W piątek wieczorem kierowca wjechał w tłum na jarmarku w Magdeburgu, zabijając co najmniej dwie osoby. Pojawiły się pierwsze szczegóły dotyczące tożsamości zatrzymanego przez policję prawdopodobnego zamachowca. Mężczyzna jest lekarzem mieszkającym i pracującym w klinice w pobliskim Bernburgu. Pochodzi z Arabii Saudyjskiej.
W piątek wieczorem kierowca wjechał w tłum ludzi na jarmarku bożonarodzeniowym w Magdeburgu. Zabił co najmniej dwie osoby, kilkadziesiąt zostało rannych. Władze zakładają, że był to zamach. Podejrzany sprawca został zatrzymany.
Tamara Zieschang, ministra spraw wewnętrznych kraju związkowego Saksonia-Anhalt, podała, że zatrzymany podejrzany ma 50 lat i jest lekarzem. Pochodzi z Arabii Saudyjskiej, w Niemczech przebywa od 2006 roku i ma zezwolenie na stały pobyt. Mężczyzna mieszkał i pracował w klinice w Bernburgu, oddalonym około 35 kilometrów od Magdeburga.
Według informacji portalu tygodnika "Spiegel", mężczyzna, który został zatrzymany po ataku, urodził się w saudyjskim mieście Hofuf. Taleb A. - bo tak według wiedzy "Spiegla" ma się nazywać sprawca - pracował legalnie i posiadał bezterminowe pozwolenie na pracę. Z zawodu jest specjalistą w dziedzinie psychiatrii i psychoterapii - napisał "Spiegel".
- Sprawca, jak się potwierdziło, to lekarz zamieszkały niedaleko Magdeburga - powiedział w programie "Dzień po dniu" w TVN24 Dominik Napiwodzki z Niemiecko-Polskiego Towarzystwa Saksonii-Anhalt. - Wiadomo, że nie był obserwowany przez władze pod kątem żadnych radykalizmów i to stanowi największy szok i zaskoczenie - dodał.
Ofiary ataku na jarmark bożonarodzeniowy
Władze miasta Magdeburg opublikowały na swojej stronie internetowej dane dotyczące ofiar ataku. Według informacji potwierdzonych dotychczas przez służby ratownicze, są dwie ofiary śmiertelne, a 15 osób jest ciężko rannych.
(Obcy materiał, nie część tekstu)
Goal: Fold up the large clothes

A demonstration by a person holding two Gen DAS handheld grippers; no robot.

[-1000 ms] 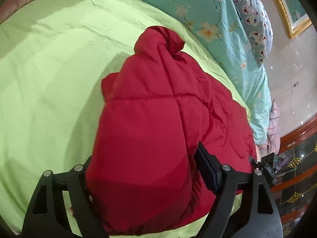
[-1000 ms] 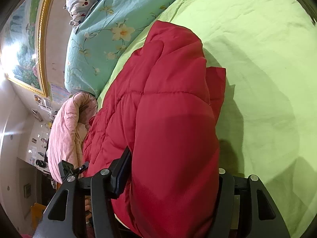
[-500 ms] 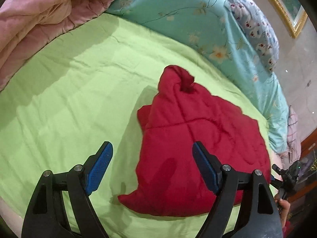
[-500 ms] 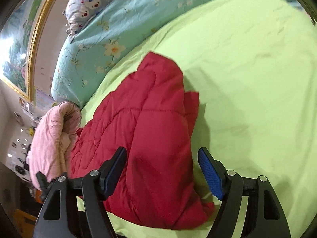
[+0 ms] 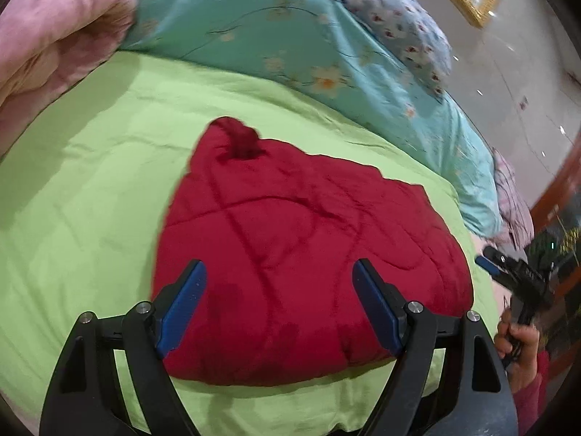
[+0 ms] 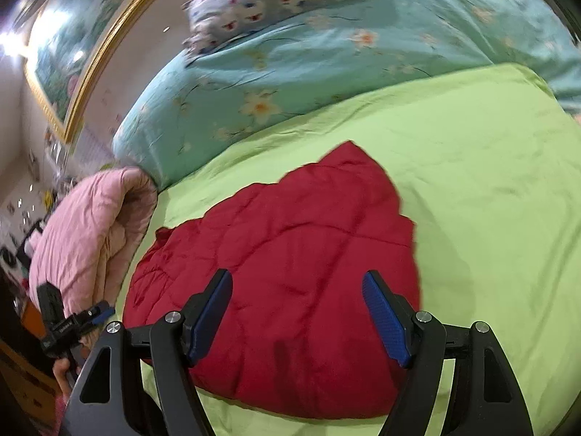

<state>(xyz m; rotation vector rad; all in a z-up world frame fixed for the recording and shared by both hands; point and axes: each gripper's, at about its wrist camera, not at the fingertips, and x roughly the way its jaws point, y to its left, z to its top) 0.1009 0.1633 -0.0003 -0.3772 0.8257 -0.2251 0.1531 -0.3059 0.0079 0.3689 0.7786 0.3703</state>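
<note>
A red quilted jacket (image 5: 297, 254) lies folded in a compact bundle on the green bedsheet (image 5: 90, 189); it also shows in the right wrist view (image 6: 290, 272). My left gripper (image 5: 277, 287) is open and empty, held above the jacket's near edge. My right gripper (image 6: 296, 298) is open and empty, also above the jacket's near edge. The right gripper shows at the right edge of the left wrist view (image 5: 515, 276), and the left gripper shows at the lower left of the right wrist view (image 6: 69, 323).
A teal floral duvet (image 5: 290, 36) and a patterned pillow (image 5: 392, 21) lie along the far side of the bed. A rolled pink quilt (image 6: 83, 232) lies at one end. A gold-framed picture (image 6: 72, 72) hangs on the wall.
Both grippers have let go of the red jacket and pulled back and up from it. The jacket now lies folded on the sheet.
</note>
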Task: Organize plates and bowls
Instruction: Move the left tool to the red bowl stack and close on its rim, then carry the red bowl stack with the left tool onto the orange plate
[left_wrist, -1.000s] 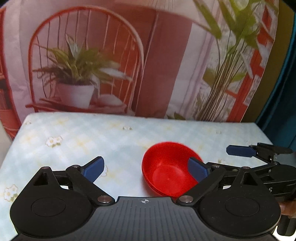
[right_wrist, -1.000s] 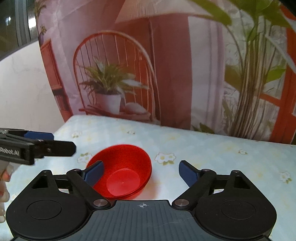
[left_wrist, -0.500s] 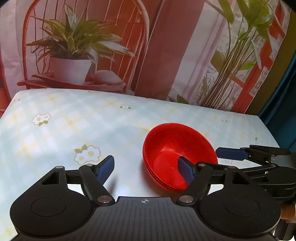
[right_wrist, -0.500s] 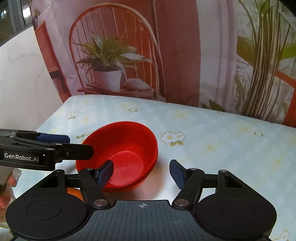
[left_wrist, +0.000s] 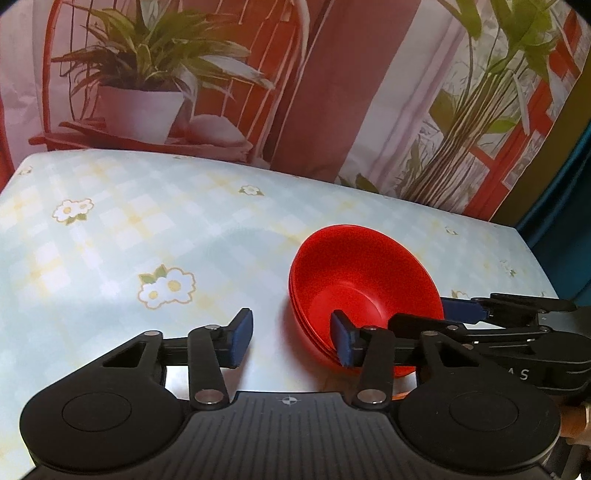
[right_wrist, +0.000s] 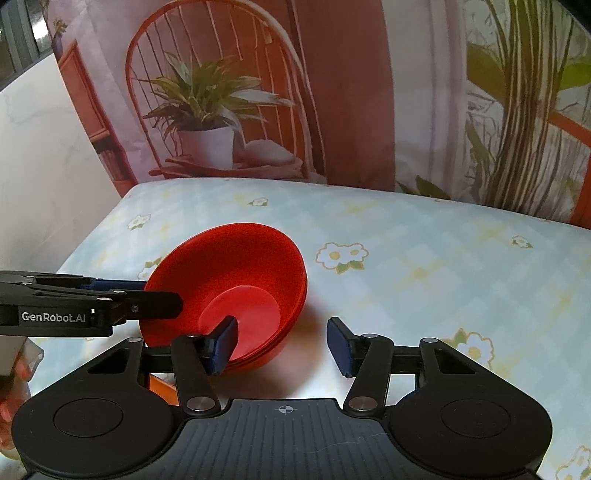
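Note:
A stack of nested red bowls (left_wrist: 362, 280) (right_wrist: 236, 269) sits on the flowered tablecloth (left_wrist: 110, 229) (right_wrist: 424, 258). My left gripper (left_wrist: 291, 341) straddles the stack's near left rim, its right finger inside the top bowl and its left finger outside over the cloth. Its jaws are closing, and the outer pad still stands apart from the bowl wall. My right gripper (right_wrist: 281, 345) straddles the near right rim the same way, left finger inside, right finger outside, jaws closing with a gap left. Each gripper shows in the other's view, the left gripper (right_wrist: 147, 295) and the right gripper (left_wrist: 458, 310).
A printed backdrop of a potted plant and a red chair (left_wrist: 147, 74) (right_wrist: 221, 110) hangs along the table's far edge. A white wall (right_wrist: 44, 166) stands to the left. Something small and orange (right_wrist: 160, 387) lies half hidden under the grippers.
Both grippers have sunk toward the bowls and their jaws have narrowed. Each inner finger now reaches down inside the top bowl. The bowls have not moved.

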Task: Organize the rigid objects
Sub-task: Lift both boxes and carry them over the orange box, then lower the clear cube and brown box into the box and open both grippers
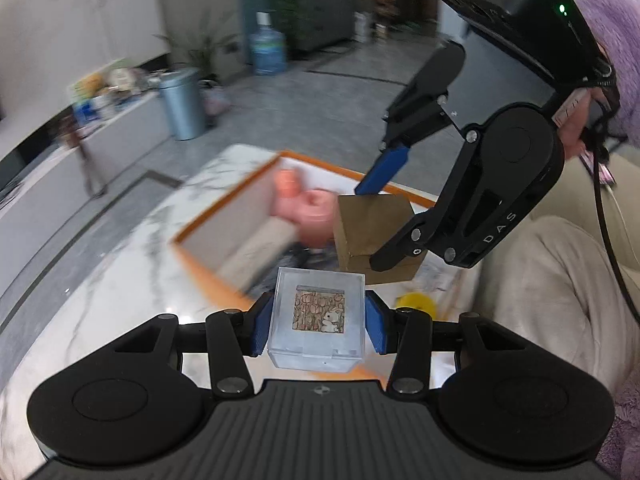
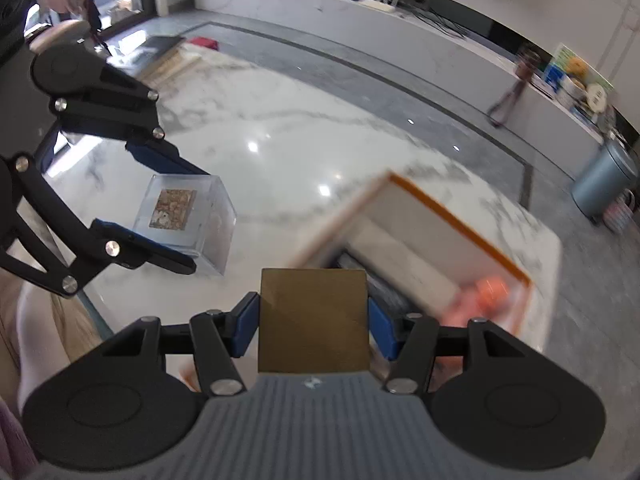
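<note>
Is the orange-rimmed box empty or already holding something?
Holding something. The orange-rimmed box contains blurred pink objects against its far wall; what they are cannot be told.

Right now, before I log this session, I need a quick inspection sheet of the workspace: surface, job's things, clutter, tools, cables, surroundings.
Surface: white marble table, glossy, with light glare.
Job's things: clear plastic cube with a picture inside; brown cardboard box; orange-rimmed tray holding pink items, blurred.
Clutter: a yellow object beside the tray, partly hidden; flat items at the table's far corner, unclear.
Tools: left tool grips the cube; right tool grips the brown box above the tray.
Cables: black cord hanging from the right tool.
Surroundings: grey bin, water jug, plants, marble shelf with packages.
</note>
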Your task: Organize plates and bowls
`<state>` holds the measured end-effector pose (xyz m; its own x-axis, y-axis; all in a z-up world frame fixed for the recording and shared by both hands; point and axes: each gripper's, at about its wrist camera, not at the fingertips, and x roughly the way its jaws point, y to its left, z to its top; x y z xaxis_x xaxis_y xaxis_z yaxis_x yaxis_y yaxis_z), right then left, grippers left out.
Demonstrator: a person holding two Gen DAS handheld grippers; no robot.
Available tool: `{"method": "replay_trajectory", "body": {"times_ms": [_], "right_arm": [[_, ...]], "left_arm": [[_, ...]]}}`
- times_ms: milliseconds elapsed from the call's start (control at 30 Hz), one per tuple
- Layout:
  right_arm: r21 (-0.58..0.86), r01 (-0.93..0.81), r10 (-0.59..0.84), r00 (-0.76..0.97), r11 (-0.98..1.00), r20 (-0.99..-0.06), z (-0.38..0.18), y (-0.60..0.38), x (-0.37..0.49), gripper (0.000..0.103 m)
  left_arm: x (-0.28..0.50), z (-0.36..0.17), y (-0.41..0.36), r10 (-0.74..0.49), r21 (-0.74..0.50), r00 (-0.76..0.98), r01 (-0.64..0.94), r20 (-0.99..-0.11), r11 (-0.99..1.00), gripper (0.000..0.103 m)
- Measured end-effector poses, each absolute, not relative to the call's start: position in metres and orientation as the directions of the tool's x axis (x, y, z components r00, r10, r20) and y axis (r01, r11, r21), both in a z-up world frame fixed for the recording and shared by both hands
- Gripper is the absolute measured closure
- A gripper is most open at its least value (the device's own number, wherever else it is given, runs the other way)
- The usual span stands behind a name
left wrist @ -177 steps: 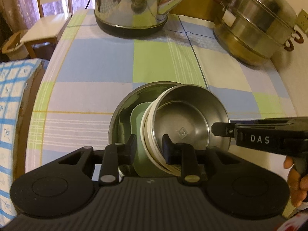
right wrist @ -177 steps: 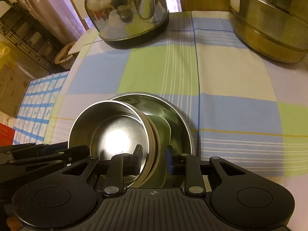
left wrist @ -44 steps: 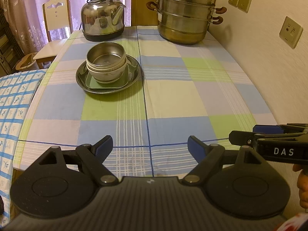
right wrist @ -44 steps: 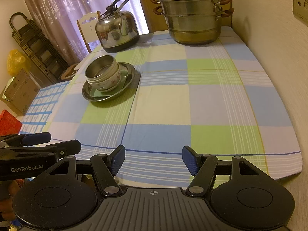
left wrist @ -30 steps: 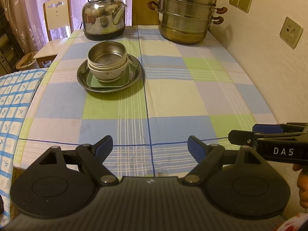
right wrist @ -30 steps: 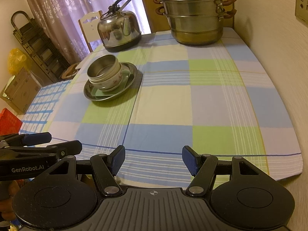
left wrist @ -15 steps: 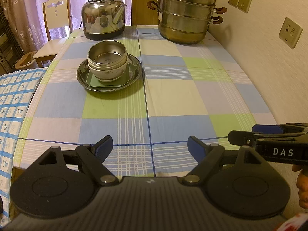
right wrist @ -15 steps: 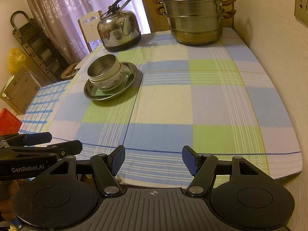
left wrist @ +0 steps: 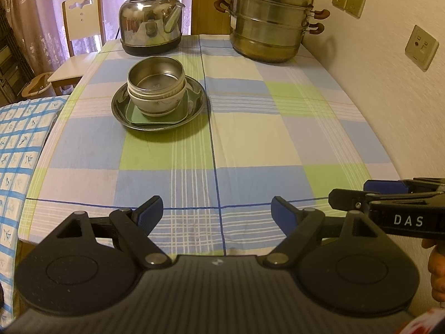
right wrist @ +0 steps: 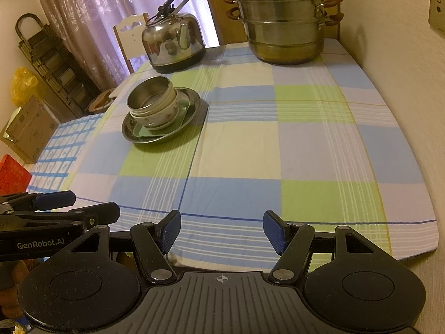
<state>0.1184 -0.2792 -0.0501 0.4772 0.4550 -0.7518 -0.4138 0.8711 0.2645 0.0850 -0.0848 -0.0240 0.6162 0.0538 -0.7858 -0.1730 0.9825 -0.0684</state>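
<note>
A steel bowl (left wrist: 155, 75) sits nested in a white flowered bowl (left wrist: 158, 103), on a green square plate (left wrist: 158, 117), on a round steel plate (left wrist: 197, 103), at the far left of the checked tablecloth. The same stack shows in the right wrist view: steel bowl (right wrist: 148, 94), white bowl (right wrist: 164, 114), steel plate (right wrist: 192, 105). My left gripper (left wrist: 217, 211) is open and empty at the table's near edge. My right gripper (right wrist: 222, 231) is open and empty at the near edge, beside the left one. Both are far from the stack.
A steel kettle (left wrist: 150, 27) and a large tiered steamer pot (left wrist: 268, 25) stand at the far end of the table. A wall with sockets (left wrist: 421, 47) runs along the right. A white chair (left wrist: 80, 44) stands far left, and a blue-checked surface (left wrist: 16, 144) lies left.
Long ago both grippers were shut on the bowl stack over the plate; now they are open and drawn back to the near edge. Over the last second, almost nothing has moved.
</note>
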Motion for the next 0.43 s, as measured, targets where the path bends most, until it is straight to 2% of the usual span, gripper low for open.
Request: {"method": "replay_trajectory", "body": {"times_ms": [433], "right_arm": [[0.266,-0.414,0.454,0.472,0.871,-0.756,-0.0521,-0.2761,0.1205,0.037]], "left_arm": [[0.0910,-0.0271,-0.0828,0.041,-0.078,0.602,-0.169,-0.797,0.983,0.019]]}}
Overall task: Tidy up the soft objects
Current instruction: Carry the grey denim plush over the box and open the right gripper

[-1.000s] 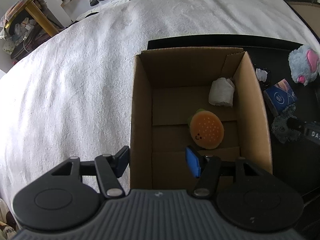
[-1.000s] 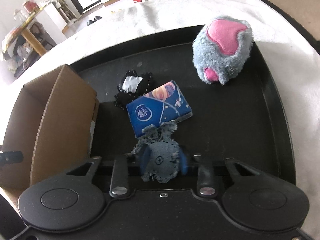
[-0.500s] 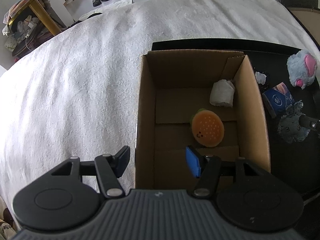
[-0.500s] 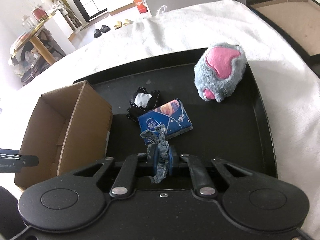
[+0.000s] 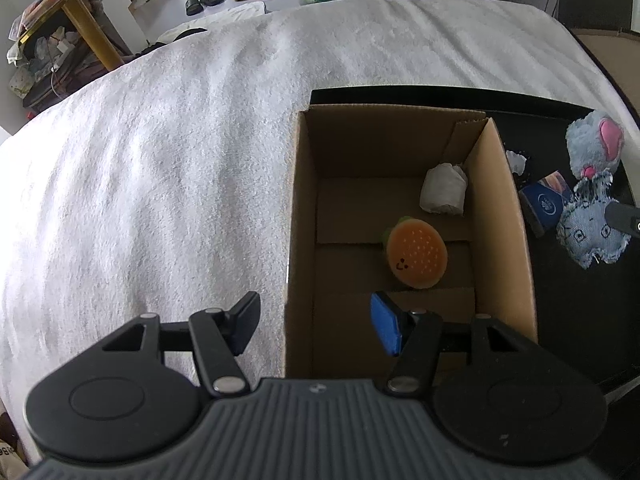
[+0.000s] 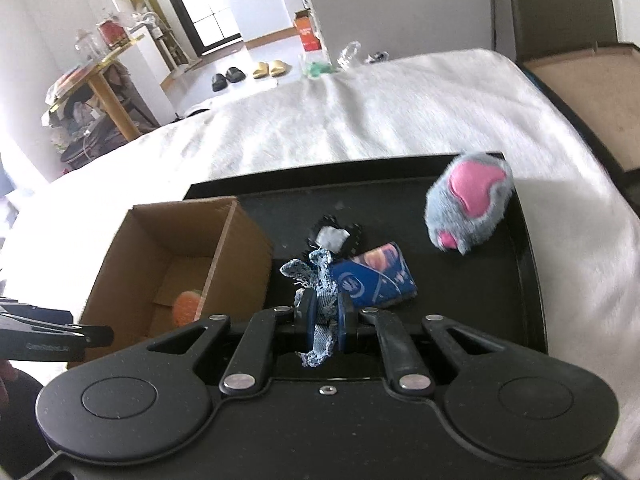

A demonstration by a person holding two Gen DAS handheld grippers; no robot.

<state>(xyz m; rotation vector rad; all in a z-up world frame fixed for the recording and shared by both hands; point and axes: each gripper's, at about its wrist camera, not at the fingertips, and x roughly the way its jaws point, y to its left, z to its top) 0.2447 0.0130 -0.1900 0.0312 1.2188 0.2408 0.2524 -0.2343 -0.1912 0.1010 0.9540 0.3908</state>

Kolejnych 37 osób odniosło umiarkowane obrażenia, a 16 osób lekkie. Jak poinformował premier Saksonii-Anhalt Reiner Haseloff, ofiary śmiertelne to dorosły i małe dziecko.
Do akcji ratowniczej zaangażowano łącznie 100 strażaków i 50 ratowników - cytuje portal tygodnika "Spiegel".